__Task brief__
A single figure is required: the number of lines below in which the word "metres" occurs.

__Material provided__

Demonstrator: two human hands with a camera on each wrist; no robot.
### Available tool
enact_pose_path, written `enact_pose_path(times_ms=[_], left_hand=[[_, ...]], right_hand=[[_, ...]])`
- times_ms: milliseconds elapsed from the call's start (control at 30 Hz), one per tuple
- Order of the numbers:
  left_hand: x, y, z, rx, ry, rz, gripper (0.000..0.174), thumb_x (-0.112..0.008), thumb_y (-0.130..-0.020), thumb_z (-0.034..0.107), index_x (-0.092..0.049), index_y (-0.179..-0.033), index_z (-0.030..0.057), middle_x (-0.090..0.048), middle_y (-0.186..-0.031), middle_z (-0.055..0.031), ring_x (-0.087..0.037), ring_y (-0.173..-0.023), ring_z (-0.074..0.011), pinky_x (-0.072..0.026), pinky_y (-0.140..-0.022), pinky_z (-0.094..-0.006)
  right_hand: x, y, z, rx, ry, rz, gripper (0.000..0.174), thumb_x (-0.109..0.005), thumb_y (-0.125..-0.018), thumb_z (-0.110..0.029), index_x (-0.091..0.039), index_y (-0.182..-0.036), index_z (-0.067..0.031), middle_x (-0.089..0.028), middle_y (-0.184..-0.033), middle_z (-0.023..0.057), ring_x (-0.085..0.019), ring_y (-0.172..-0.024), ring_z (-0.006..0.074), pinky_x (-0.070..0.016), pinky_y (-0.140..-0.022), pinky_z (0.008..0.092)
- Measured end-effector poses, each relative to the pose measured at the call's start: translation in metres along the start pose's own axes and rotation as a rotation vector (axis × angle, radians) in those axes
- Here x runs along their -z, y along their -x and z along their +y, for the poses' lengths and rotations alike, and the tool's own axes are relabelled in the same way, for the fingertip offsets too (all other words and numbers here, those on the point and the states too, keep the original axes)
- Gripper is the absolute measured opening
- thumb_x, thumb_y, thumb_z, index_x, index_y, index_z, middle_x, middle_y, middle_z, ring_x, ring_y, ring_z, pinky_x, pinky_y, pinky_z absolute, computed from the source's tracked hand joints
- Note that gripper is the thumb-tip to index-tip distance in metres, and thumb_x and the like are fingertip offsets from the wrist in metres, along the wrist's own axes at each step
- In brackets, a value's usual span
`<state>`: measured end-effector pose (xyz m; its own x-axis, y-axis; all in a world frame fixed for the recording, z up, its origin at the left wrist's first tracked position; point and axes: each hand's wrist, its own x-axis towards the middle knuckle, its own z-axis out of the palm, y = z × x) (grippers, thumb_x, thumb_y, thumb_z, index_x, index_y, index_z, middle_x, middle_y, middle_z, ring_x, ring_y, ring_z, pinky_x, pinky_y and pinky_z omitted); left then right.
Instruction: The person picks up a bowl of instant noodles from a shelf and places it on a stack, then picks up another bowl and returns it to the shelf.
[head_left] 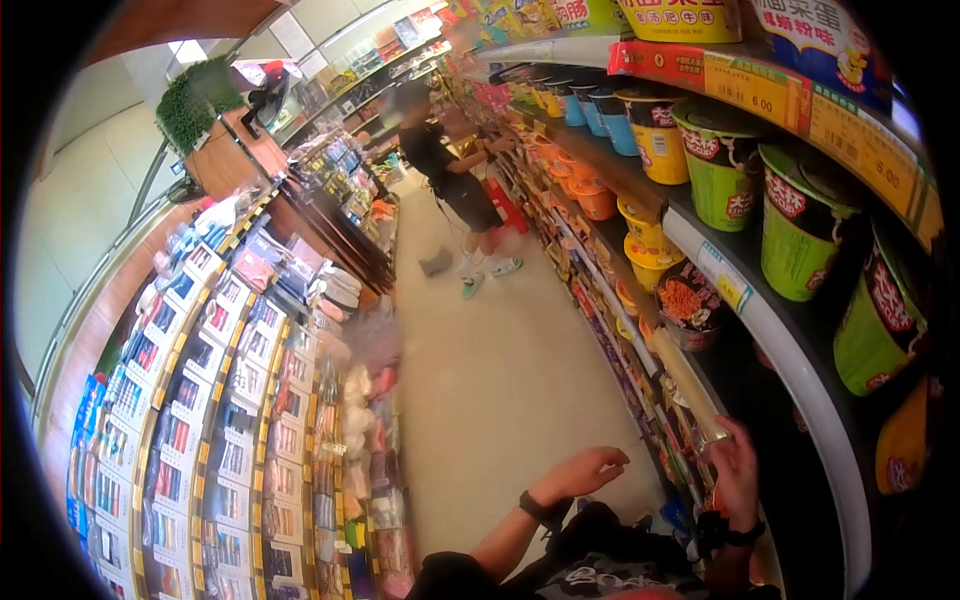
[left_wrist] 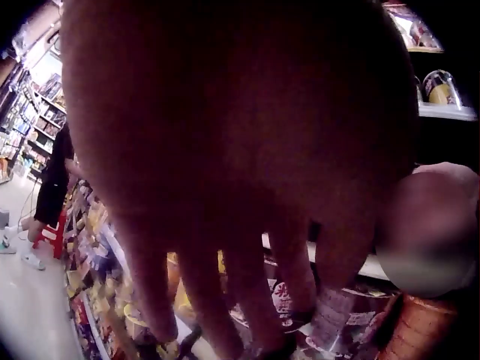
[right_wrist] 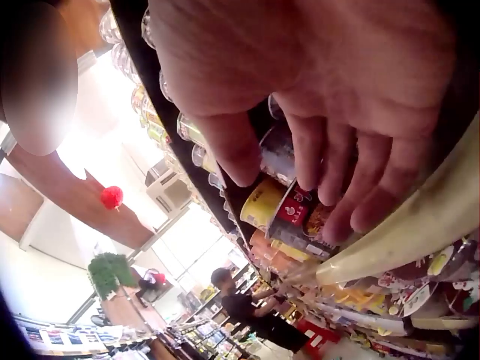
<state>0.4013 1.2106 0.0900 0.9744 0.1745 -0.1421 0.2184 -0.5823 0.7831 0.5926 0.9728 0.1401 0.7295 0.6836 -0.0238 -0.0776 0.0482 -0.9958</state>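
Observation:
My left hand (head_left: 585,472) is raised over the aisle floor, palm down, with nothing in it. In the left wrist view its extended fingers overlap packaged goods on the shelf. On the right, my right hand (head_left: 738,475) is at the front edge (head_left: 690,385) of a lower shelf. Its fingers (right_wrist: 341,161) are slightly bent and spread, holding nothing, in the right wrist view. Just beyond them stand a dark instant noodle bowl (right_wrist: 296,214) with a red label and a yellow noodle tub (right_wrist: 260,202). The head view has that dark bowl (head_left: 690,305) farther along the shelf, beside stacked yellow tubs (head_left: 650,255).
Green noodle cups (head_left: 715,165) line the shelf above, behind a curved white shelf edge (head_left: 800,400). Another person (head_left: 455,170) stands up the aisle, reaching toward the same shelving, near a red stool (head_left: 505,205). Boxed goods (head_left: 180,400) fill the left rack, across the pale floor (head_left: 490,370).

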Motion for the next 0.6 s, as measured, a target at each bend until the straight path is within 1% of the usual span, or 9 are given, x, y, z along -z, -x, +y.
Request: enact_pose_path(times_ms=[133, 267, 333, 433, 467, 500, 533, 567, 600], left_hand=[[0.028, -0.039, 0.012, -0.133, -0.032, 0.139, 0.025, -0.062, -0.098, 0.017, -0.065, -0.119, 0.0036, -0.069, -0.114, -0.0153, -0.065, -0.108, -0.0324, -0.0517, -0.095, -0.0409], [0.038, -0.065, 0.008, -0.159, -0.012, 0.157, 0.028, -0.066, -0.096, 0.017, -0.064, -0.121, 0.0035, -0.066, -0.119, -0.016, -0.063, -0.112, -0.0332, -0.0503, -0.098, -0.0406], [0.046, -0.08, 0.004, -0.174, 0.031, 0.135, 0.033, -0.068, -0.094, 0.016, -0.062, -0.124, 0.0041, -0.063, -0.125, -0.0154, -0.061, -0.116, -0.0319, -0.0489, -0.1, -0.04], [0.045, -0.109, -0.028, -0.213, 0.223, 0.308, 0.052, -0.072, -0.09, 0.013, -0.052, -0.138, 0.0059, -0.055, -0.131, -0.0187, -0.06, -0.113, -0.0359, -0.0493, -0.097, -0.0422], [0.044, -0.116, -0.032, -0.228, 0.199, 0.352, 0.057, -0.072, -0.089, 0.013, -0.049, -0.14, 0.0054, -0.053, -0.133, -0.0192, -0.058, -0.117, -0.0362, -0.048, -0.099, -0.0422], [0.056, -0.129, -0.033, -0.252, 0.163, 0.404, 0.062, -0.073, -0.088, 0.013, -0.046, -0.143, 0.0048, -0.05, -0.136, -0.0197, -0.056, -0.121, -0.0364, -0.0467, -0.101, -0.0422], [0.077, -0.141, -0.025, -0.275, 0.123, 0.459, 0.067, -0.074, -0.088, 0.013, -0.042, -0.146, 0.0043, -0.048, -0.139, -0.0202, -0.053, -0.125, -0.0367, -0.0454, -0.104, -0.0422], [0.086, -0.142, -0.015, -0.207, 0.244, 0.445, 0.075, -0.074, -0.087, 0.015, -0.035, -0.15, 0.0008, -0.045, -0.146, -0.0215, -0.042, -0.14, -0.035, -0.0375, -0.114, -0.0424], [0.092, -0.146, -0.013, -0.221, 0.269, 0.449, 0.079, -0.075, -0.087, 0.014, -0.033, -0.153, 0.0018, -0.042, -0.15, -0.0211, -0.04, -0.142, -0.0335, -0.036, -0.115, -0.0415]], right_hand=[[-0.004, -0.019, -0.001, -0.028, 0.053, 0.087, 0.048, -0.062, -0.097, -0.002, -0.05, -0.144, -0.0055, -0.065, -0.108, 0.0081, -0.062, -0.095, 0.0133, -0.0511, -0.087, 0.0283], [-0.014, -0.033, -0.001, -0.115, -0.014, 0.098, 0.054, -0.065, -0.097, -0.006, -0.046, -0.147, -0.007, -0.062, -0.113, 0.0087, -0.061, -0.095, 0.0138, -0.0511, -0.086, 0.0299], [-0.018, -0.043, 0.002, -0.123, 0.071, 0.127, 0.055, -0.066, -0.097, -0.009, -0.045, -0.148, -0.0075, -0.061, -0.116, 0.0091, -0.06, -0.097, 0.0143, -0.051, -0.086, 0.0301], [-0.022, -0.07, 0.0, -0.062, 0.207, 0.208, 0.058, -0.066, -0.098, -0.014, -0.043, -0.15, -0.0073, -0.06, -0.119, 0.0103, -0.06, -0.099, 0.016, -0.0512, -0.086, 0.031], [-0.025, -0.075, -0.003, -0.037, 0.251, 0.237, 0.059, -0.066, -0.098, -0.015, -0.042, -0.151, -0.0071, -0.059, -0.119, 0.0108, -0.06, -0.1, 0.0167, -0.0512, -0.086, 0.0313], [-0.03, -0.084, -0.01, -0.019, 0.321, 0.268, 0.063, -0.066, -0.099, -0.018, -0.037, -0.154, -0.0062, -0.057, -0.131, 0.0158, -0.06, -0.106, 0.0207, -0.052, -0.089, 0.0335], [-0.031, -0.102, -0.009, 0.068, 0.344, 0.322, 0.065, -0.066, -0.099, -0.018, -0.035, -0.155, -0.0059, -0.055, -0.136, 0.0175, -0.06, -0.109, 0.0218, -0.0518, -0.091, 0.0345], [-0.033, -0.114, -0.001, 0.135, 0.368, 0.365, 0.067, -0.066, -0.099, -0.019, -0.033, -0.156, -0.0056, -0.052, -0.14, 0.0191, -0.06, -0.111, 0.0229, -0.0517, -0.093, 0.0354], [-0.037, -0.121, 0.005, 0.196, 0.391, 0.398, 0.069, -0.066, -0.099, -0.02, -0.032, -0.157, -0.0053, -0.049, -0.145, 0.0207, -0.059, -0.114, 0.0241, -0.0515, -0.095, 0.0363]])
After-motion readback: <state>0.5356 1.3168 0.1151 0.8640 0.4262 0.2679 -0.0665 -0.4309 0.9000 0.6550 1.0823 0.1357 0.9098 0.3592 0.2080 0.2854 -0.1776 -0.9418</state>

__Solution to the problem__
2